Das BMU berichtet von einem "Meilenstein für die ökologische Entwicklung an der Unteren Mittelelbe" in Sachsen Anhalt, wo zurzeit eine Insel und damit neuer Lebensraum entsteht. Das BUND-Projekt "Lebendige Auen für die Elbe", das seit 2012 im Bundesprogramm Biologische Vielfalt durch das Bundesamt für Naturschutz mit Mitteln des Bundesumweltministeriums gefördert wird, soll dieses Jahr abgeschlossen werden. Der BUND-Vorsitzende Olaf Bandt sagte: "Jungfische von strömungsliebenden Arten wie Zander, Aland oder Rapfen und Insekten, wie etwa Libellen, werden hier neue Lebensräume finden.

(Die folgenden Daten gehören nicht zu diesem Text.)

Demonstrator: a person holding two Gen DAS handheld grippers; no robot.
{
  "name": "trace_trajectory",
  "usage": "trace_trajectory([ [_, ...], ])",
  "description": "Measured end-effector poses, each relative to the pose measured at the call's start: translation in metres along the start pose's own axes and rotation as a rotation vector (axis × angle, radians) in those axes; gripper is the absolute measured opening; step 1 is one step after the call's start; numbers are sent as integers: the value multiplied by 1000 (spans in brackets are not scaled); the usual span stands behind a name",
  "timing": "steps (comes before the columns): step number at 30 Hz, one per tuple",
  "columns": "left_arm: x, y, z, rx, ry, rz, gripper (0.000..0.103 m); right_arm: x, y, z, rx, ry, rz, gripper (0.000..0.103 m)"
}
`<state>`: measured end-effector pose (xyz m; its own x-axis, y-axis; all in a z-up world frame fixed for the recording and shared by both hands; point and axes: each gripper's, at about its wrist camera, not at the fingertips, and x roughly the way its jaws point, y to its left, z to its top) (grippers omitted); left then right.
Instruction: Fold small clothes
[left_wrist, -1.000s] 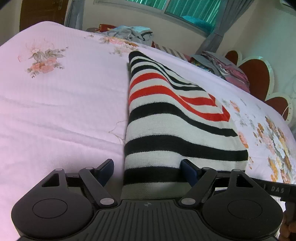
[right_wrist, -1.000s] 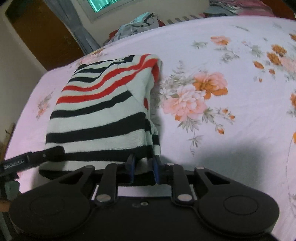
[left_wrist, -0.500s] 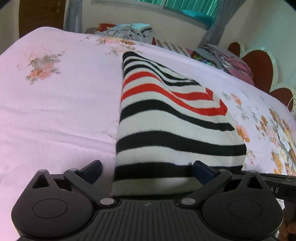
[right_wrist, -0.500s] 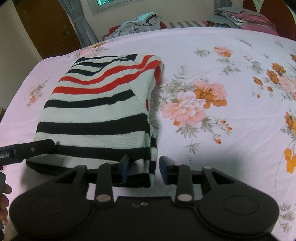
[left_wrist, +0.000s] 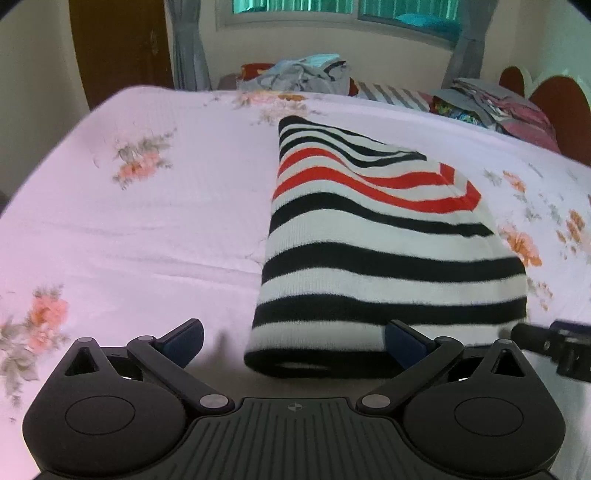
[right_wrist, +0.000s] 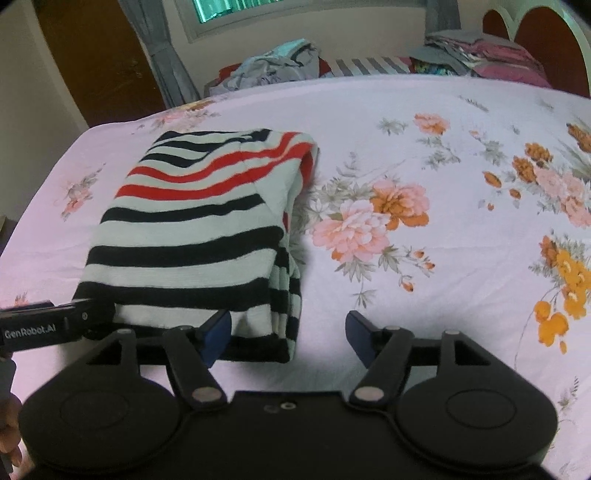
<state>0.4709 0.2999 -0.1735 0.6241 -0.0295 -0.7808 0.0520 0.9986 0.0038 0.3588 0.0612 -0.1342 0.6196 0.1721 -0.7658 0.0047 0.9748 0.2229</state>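
Observation:
A folded sweater (left_wrist: 373, 251) with black, white and red stripes lies flat on the pink floral bedsheet (left_wrist: 147, 229). It also shows in the right wrist view (right_wrist: 199, 229). My left gripper (left_wrist: 293, 341) is open and empty, its jaws wide apart just in front of the sweater's near left corner. My right gripper (right_wrist: 288, 332) is open and empty, its jaws standing either side of the sweater's near right corner without holding it. The tip of the right gripper (left_wrist: 554, 343) shows at the right edge of the left wrist view.
A heap of unfolded clothes (left_wrist: 306, 72) lies at the far edge of the bed under the window. More folded clothes (right_wrist: 480, 55) are stacked by the red headboard (right_wrist: 546, 40). A brown door (right_wrist: 92, 62) stands far left.
My right gripper let go of the sweater's near edge and opened wide. My left gripper opened wider. Both drew back from the sweater, which now lies flat on the bed.

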Motion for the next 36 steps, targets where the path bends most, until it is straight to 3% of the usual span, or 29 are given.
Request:
trace_trajectory([
  [4,-8,2,-1,-45,38,-6,103,-11,1,-2,-10,-17,8,70],
  [10,-49,2,-16,-83,-104,116,103,-41,-1,-13,-31,-61,32,70],
  [14,-86,5,-25,-86,-123,74,103,-79,-3,-25,-24,-111,63,71],
  [21,-168,1,-58,-84,-177,65,103,-165,4,-60,-115,-245,47,83],
  [26,-226,1,-88,-82,-206,65,103,-225,8,-85,-117,-347,-6,101],
  [29,-254,5,-103,-96,-211,62,103,-251,12,-98,-123,-390,-40,102],
  [36,-299,12,-129,-109,-241,66,103,-285,16,-117,-117,-432,-21,102],
])
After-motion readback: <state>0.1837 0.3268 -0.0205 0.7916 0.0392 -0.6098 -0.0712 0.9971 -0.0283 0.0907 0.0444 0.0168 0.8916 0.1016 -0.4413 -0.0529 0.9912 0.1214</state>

Daher leistet diese Maßnahme auch einen bedeutenden Beitrag, um den ökologischen Zustand der Elbe im Sinne der EU-Wasserrahmenrichtlinie zu verbessern. Für den guten ökologischen Zustand, den die Richtlinie bis 2027 vorgibt, bedarf es jedoch noch vieler weiterer Anstrengungen."

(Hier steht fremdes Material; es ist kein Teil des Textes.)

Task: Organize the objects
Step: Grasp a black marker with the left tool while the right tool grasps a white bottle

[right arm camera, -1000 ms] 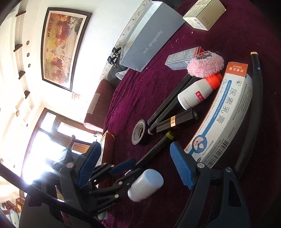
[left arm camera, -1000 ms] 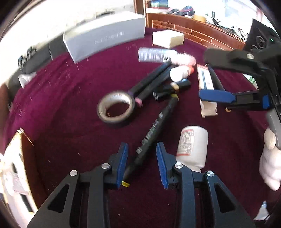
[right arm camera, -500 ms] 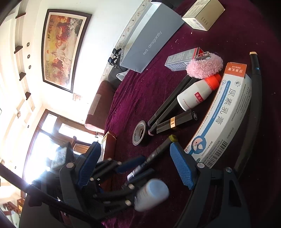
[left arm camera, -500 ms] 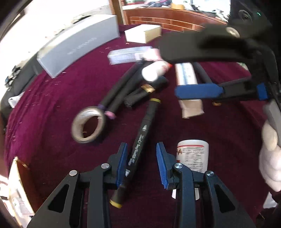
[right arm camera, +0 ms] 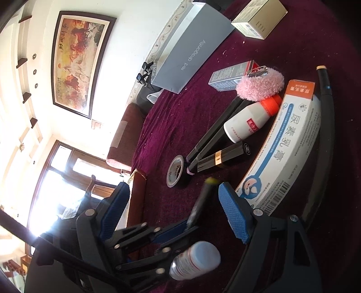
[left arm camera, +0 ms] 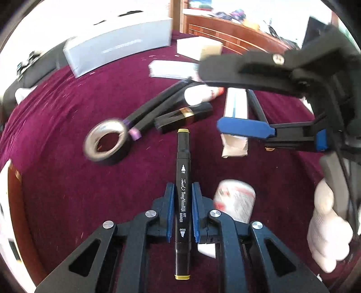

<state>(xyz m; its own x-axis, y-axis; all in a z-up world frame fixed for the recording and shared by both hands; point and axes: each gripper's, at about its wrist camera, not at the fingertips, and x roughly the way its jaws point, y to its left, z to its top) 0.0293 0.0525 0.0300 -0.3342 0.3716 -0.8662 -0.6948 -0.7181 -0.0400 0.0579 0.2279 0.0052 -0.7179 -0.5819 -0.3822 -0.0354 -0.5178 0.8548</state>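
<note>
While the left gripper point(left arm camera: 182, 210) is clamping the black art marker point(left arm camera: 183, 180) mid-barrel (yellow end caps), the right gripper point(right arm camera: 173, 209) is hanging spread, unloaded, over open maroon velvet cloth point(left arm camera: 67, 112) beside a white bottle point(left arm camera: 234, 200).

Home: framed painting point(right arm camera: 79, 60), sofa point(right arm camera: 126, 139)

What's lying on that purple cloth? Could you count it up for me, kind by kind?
Boxes: 4
White bottles: 2
Markers: 3, one in the left fingers
Tape rolls: 1
Pink puffs: 1
Gold-banded black tubes: 1
Long black rods: 1
Total: 13
</note>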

Ein "ökologischer Trittstein" am Rhein, einer der meistbefahrenen Wasserstraßen Europas ist nun offizielles Projekt der UN-Dekade Biologische Vielfalt: Auf 2,5 Kilometern Länge wurde innerhalb des größten hessischen Naturschutzgebiets "Kühkopf-Knoblochsaue" die Uferbefestigung entfernt und naturnah gestaltet. "So erhält der Oberrhein an dieser Stelle seine natürliche Dynamik zurück und neue Lebensräume für Tiere und Pflanzen können entstehen", lobte das BMU. Die Präsidentin des Bundesamtes für Naturschutz (BfN) überreichte die Auszeichnung und würdigte dabei das besondere Engagement der Bundeswasserstraßenverwaltung: "Das Wasserstraßen- und Schifffahrtsamt Oberrhein hat hier ein beispielhaftes Projekt umgesetzt und dem Rhein am Kühkopf einen naturnahen Uferabschnitt zurückgegeben. Die Schifffahrt ist auch in Zukunft weiterhin ungehindert möglich. Die engagierten Kolleginnen und Kollegen haben damit gezeigt, dass es sich lohnt, die vorhandenen Möglichkeiten zur Renaturierung zu nutzen."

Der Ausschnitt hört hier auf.